Dr Sabir Zazai, chief executive officer of the Scottish Refugee Council, said there was scope for members to be a “powerful” part of the nation’s unique voice to challenge those less hospitable.
A former asylum seeker from Afghanistan himself, he made the remarks after a meeting with the Moderator of the General Assembly, Rt Rev Colin Sinclair.
The talks at SRC’s offices in Glasgow yesterday allowed Mr Sinclair to explore ways of how Scotland can become a more welcoming place to people seeking safety.
The Kirk hosts Scottish Faiths Action for Refugees, a partnership project which seeks to co-ordinate and promote action by faith communities to support asylum seekers and refugees.
It works in partnership with the Scottish Government, the Scottish Refugee Council as well as local government and charities including Amnesty International, the British Red Cross, Oxfam, and Christian Aid.
Dr Zazai said: “Scotland has a unique voice when it comes to questions of politics and how refugees are treated.
“There is scope for the Church to be a powerful part of that voice; how do we reconnect communities at a time of change and uncertainty?
“How do we reimagine what might be possible?
“We need faith communities to do this.”
In May, the General Assembly congratulated Dr Zazai on being awarded an honorary doctorate from the University of Glasgow in recognition of his contribution to people seeking refugee protection.

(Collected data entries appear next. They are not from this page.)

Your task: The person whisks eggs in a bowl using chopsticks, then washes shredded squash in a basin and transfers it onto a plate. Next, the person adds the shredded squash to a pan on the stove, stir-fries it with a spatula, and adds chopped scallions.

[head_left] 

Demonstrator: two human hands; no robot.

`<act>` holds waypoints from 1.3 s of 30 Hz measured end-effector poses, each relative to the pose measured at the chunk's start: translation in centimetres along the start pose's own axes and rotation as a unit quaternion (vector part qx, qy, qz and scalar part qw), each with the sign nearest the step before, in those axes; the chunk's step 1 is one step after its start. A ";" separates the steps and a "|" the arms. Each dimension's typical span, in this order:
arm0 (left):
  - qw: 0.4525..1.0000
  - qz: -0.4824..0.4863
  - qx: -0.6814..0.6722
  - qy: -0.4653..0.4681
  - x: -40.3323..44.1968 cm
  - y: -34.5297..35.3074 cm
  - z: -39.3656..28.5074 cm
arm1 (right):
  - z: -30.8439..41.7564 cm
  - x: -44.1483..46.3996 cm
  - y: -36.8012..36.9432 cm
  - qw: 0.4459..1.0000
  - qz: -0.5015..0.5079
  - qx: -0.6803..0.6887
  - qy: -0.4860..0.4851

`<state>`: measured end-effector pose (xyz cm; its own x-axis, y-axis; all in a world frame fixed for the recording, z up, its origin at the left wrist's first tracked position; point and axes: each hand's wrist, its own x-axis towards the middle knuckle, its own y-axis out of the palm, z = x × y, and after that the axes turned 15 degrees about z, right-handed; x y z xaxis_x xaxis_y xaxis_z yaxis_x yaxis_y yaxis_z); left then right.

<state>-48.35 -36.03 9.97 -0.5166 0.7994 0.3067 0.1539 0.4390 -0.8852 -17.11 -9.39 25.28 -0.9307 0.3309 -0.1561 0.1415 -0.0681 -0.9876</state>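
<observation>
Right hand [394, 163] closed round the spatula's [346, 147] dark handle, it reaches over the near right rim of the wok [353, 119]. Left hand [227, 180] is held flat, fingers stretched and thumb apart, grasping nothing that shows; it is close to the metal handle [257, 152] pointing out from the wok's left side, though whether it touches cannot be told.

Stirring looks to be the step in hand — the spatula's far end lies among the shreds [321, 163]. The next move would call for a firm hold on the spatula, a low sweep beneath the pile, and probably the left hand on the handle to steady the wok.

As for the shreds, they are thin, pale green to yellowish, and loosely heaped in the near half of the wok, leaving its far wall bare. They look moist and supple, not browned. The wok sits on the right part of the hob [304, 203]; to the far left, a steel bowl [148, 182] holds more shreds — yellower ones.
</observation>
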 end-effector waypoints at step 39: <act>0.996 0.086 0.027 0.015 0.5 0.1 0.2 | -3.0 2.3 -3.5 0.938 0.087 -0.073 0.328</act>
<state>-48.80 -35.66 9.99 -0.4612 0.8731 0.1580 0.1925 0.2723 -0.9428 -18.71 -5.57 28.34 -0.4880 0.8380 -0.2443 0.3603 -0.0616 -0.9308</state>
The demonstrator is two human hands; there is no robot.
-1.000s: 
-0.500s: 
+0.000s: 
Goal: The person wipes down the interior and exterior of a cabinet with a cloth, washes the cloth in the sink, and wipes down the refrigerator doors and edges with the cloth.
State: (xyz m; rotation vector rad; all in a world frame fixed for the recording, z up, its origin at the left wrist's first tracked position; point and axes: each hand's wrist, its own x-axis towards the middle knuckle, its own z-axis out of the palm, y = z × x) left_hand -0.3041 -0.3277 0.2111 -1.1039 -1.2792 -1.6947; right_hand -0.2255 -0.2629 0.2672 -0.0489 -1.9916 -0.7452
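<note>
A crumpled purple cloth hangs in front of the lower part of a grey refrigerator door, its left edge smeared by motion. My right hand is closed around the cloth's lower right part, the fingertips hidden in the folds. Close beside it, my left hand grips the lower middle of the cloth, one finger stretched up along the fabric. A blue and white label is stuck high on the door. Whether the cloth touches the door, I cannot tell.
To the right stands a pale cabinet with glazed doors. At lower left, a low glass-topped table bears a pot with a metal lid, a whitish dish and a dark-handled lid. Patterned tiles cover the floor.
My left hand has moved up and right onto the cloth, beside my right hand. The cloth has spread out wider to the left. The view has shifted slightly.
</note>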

He recently went to East Lothian and spoke at Longniddry Parish Church’s One World Night about his life experience and current work.
Pupils from the local primary school shared ideas about what they would want to take with them if they had to leave their home.
This inspired Dr Zazai to write a poem entitled ‘If I were to flee again’.
Mr Sinclair said: “I was very impressed by my visit to the Scottish Refugee Council.
“Over a potluck lunch, I met a number of the staff and volunteers and am delighted for the partnership we have through the New Scots Programme.
“At this season of the year we do not want to be those who say there is ‘no room in the inn’.
“Our Lord began his life as a refugee fleeing from violence and we are glad for the home given to him till it was safe for Joseph, Mary and Jesus to return to Nazareth.”
Jesus was a refugee
Mr Bradwell, coordinator of Scottish Faith Action for Refugees, concurred with the sentiment.
“At this time of year we remember how there was no room in the inn for Mary and Joseph, and how many asylum seekers in Glasgow are at risk of eviction and forced homelessness due to the actions and policies of the UK Government, and who will be lucky if they can find shelter.
“We also recall the flight of the Holy Family to Egypt and that Jesus himself was a refugee.
“We should open our hearts to refugees as if we are opening them to Christ himself – for when I was a stranger you welcomed me.”